Daily Updates - July, 1998
Sunday, July 5
Nadine Litwin reports: At least one adult continues to spend quite a good deal of time on the nest ledge or on the adjacent ledge. Sometimes both adults appear, with one staying in the nest, and the other going to the next ledge; sometimes an adult and a chick appear. I suspect that the chick in such close pursuit may be "Phoenix". He's had the least amount of flying time so far, and he tends to fly up to the camera perch quite often. This was the route of his first flight, too.
Both adults had favourite perches last year, places where they spent the rest of the summer and the fall. "Dad" had a corner on the Stelco Tower, several floors down from the top. "Mom" really liked her nest site. The same pattern seems to be re-asserting itself, and will probably become more evident over the next few weeks as the chicks become increasingly self-sufficient.

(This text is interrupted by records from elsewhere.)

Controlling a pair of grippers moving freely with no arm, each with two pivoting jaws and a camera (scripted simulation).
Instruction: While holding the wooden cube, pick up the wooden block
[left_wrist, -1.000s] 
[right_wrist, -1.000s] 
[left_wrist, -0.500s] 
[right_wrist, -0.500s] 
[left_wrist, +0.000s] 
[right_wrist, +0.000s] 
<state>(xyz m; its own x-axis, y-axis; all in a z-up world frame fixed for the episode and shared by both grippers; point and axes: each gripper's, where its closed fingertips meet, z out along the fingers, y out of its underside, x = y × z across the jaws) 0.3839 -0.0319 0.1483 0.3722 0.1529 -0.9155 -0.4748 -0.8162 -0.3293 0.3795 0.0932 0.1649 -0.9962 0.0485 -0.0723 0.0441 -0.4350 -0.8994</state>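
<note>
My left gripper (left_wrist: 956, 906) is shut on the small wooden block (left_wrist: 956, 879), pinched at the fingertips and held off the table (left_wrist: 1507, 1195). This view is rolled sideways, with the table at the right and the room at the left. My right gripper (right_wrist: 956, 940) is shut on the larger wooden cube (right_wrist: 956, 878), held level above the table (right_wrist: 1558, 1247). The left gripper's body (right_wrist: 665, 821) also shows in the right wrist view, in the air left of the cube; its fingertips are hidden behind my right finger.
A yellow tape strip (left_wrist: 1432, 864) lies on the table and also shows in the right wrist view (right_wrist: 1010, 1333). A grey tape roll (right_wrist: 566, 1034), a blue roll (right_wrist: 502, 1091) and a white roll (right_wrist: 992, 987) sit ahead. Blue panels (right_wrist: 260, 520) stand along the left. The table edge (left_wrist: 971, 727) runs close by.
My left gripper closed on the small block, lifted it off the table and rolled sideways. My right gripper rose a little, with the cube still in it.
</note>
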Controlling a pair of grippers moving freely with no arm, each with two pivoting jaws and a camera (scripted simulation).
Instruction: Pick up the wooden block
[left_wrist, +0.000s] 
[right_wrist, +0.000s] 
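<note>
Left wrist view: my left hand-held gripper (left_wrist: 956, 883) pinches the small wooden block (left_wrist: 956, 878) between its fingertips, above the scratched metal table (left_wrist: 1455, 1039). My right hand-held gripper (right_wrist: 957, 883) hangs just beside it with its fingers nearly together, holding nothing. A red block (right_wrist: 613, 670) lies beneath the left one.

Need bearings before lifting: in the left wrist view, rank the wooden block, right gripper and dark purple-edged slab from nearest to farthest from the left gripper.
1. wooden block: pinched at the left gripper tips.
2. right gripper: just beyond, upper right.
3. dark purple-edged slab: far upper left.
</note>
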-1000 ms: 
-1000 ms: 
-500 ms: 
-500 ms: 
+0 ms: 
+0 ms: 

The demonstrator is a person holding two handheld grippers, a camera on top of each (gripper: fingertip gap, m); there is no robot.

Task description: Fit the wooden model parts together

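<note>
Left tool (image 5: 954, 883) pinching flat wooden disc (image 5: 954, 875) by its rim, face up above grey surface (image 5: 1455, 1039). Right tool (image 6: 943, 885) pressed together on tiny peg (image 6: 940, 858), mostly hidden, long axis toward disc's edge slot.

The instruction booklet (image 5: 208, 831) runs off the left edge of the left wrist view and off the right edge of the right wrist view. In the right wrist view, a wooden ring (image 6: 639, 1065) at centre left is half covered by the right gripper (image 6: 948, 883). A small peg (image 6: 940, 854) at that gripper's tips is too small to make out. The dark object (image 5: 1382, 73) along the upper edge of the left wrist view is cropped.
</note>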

On Friday I saw two peregrines chasing each other. I also saw a Turkey Vulture float by, and immediately "dad" started his ka-ka-ka. But he wasn't the only one to start up after it ... *3* peregrines started up after it! However, he was the only one to actually stoop at it.
Immediately after that I saw 2 peregrines riding and soaring the thermals ... something "mom" and "dad" have done often throughout the season. They soared for a long time together, finally coming down and settling on the Stelco Tower (I suspect "dad") and the nest site (probably "mom").
Wonderful to see Peregrine Falcons in the skies like this .. in the skies where they belong. Wonderful, too, to have the sense that this pair is really here to stay, not just for the nesting season, but for the rest of the year ... that they are truly "home".
Tuesday, July 7
Peter Hasek reports: On Tuesday July 7 at about 6:23pm, two Peregrines attempted to land on my air conditioner which juts out from my apartment window...then they flew over to a top balcony at 67 Caroline, which is kitty corner from ONtv. Minutes later, they were joined by a third falcon which rested on the roof and took a hard look at the buildings elevator housing. Within 15 minutes, all headed back to the Hotel.
One of the "chicks" seemed to have a hard time maintaining his/her ballance, looked ruffled and spend *ALL* of its visit preening. This was also the first chick to arrive and the last to leave 67 Caroline.
Friday, July 10
Al Osmond reports seeing all 4 chicks together with one adult today. The adult female is spending time in her nest, but she looks disheveled, and spends a good deal of time preening. Don't know if she's molting or not.
Monday, July 13
Bruce Duncan reports Very sad news today. One of the chicks, "Freedom", the older of the two males, was killed this morning. He was apparently in a fight with an adult female American kestrel, which was also killed. It is still unclear how they died. The bodies have been frozen and will be forwarded to the OMNR for autopsy and analyses.
Regular sightings continue to be made of three chicks together, two larger ones and one smaller one. It sounds like the two sisters with one brother. Continued observations may help to establish if the smaller one was "Freedom" or if it is "Phoenix".
Thursday, July 16
Nadine Litwin reports: Thunder, lightning and rain started at about 2:00 o'clock this afternoon. I saw two chicks on the roof of the Standard Life building, one frisking about in the rain. Then I saw a third bird over on the roof of the Ellen Fairclough building. Couldn't tell if it was an adult or not.
Saturday, July 18
Nadine Litwin reports: Today's the last day I'll refer to our chicks as "chicks". From now on I'll refer to them as "juveniles". Because today I saw for the first time four peregrines flying together at breakneck speeds. It was positively breathtaking. I heard them before seeing them, and when I did see them, 2 were flying so close together their talons may have been touching ... but they went by and did their manoevres and turns so fast I couldn't tell. Two others were with them, folding their wings and whipping around the corners of the buildings at incredible speed.
We are concerned about the mortality rate of peregrine falcons in their first year. But maybe the mortality rate has always been very high. Maybe that's the price for being the fastest animal in the world. Few mistakes can be made at the speeds these birds go at without the cost being a life.